- _WORK TO BE COMPLETED_: Return every line of the data below exactly, but do not include the images.

- _DATA BLOCK_:
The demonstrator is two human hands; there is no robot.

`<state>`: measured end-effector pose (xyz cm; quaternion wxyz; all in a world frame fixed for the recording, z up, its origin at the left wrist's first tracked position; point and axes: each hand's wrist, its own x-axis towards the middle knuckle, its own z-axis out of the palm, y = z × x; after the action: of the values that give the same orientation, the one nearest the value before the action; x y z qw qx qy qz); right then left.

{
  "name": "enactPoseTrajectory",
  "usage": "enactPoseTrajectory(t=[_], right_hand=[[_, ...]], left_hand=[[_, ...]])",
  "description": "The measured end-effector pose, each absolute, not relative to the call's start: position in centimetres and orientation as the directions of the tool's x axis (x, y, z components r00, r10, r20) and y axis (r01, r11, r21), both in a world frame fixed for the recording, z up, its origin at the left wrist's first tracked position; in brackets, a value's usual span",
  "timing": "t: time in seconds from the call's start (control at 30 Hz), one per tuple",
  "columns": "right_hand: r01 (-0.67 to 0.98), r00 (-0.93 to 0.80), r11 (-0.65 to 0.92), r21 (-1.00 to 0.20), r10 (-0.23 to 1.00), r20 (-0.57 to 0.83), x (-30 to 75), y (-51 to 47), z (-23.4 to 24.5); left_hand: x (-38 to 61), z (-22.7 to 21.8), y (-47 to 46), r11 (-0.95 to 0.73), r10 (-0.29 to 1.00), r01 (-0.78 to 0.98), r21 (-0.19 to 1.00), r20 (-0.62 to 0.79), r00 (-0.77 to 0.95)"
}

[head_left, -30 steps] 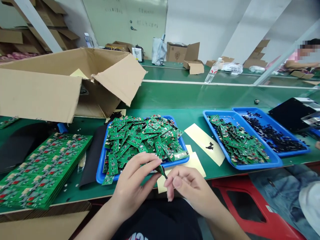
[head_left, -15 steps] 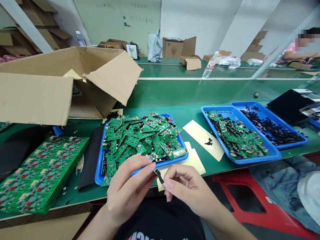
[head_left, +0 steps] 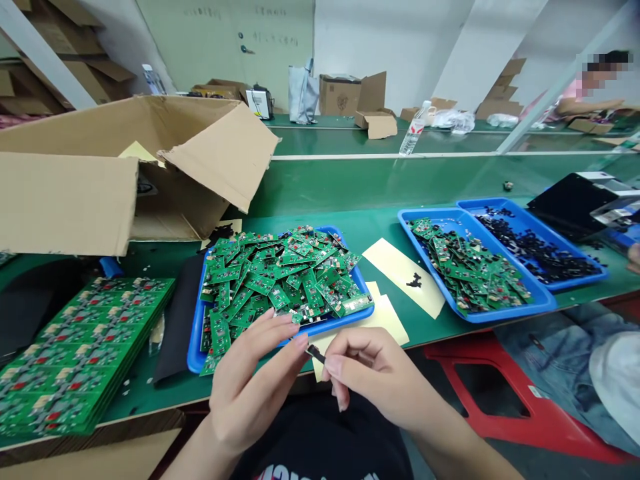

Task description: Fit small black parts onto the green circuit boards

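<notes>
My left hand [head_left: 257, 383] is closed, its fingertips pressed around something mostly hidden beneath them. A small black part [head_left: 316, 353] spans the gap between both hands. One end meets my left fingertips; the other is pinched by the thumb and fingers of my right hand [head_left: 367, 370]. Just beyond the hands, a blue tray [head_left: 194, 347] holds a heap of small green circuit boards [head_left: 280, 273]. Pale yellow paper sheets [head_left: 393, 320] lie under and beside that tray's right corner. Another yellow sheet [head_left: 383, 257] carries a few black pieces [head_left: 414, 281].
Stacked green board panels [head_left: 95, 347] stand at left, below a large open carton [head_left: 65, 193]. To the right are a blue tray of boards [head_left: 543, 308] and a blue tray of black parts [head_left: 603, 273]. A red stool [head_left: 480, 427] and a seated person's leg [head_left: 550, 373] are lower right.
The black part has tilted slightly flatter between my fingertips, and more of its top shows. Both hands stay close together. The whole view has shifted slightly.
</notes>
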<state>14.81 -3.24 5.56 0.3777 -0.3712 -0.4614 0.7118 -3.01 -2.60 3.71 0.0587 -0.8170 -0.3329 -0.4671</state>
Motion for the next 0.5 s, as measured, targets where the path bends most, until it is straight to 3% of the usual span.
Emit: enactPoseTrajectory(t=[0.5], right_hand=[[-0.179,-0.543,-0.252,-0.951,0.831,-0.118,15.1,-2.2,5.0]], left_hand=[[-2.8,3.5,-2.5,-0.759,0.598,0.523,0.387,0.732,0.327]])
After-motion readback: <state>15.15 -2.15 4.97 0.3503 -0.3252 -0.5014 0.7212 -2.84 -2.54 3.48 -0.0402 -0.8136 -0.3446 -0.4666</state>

- _RESULT OF THE TASK_:
The demonstrator is two human hands; there is no robot.

`<state>`: measured end-effector pose (xyz cm; quaternion wxyz; all in a world frame fixed for the recording, z up, its origin at the left wrist's first tracked position; point and axes: each hand's wrist, its own x-axis towards the middle knuckle, its own z-axis out of the palm, y = z × x; after the action: of the values that give the same orientation, the one nearest the value before the action; x y z qw qx qy qz); right then left.

{
  "name": "enactPoseTrajectory",
  "usage": "enactPoseTrajectory(t=[_], right_hand=[[_, ...]], left_hand=[[_, ...]])",
  "description": "The measured end-effector pose, each absolute, not relative to the call's start: position in centimetres and orientation as the directions of the tool's x axis (x, y, z components r00, r10, r20) and y axis (r01, r11, r21), both in a world frame fixed for the recording, z up, its origin at the left wrist's first tracked position; in brackets, a value's usual span",
  "timing": "t: time in seconds from the call's start (control at 30 Hz), one per tuple",
  "columns": "right_hand: r01 (-0.67 to 0.98), r00 (-0.93 to 0.80), r11 (-0.65 to 0.92), r21 (-1.00 to 0.20), r10 (-0.23 to 1.00), r20 (-0.57 to 0.83), x (-30 to 75), y (-51 to 47), z (-23.4 to 24.5); left_hand: x (-38 to 61), z (-22.7 to 21.8), y (-47 to 46), r11 (-0.95 to 0.73), r10 (-0.29 to 1.00), r01 (-0.78 to 0.98), r21 (-0.19 to 1.00), r20 (-0.62 to 0.79), r00 (-0.77 to 0.95)"
}

[head_left, -30 steps] 
[head_left, -15 steps] 
[head_left, +0 steps] 

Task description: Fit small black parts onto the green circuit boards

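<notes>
My left hand [head_left: 257, 383] is closed, its fingertips pressed around something mostly hidden beneath them. A small black part [head_left: 316, 353] spans the gap between both hands. One end meets my left fingertips; the other is pinched by the thumb and fingers of my right hand [head_left: 367, 370]. Just beyond the hands, a blue tray [head_left: 194, 347] holds a heap of small green circuit boards [head_left: 280, 273]. Pale yellow paper sheets [head_left: 393, 320] lie under and beside that tray's right corner. Another yellow sheet [head_left: 383, 257] carries a few black pieces [head_left: 414, 281].
Stacked green board panels [head_left: 95, 347] stand at left, below a large open carton [head_left: 65, 193]. To the right are a blue tray of boards [head_left: 543, 308] and a blue tray of black parts [head_left: 603, 273]. A red stool [head_left: 480, 427] and a seated person's leg [head_left: 550, 373] are lower right.
The black part has tilted slightly flatter between my fingertips, and more of its top shows. Both hands stay close together. The whole view has shifted slightly.
</notes>
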<state>14.81 -3.24 5.56 0.3777 -0.3712 -0.4614 0.7118 -3.01 -2.60 3.71 0.0587 -0.8170 -0.3329 -0.4671</state>
Motion for the next 0.5 s, as measured, targets where the path bends most, until it is straight to 3% of the usual span.
Emit: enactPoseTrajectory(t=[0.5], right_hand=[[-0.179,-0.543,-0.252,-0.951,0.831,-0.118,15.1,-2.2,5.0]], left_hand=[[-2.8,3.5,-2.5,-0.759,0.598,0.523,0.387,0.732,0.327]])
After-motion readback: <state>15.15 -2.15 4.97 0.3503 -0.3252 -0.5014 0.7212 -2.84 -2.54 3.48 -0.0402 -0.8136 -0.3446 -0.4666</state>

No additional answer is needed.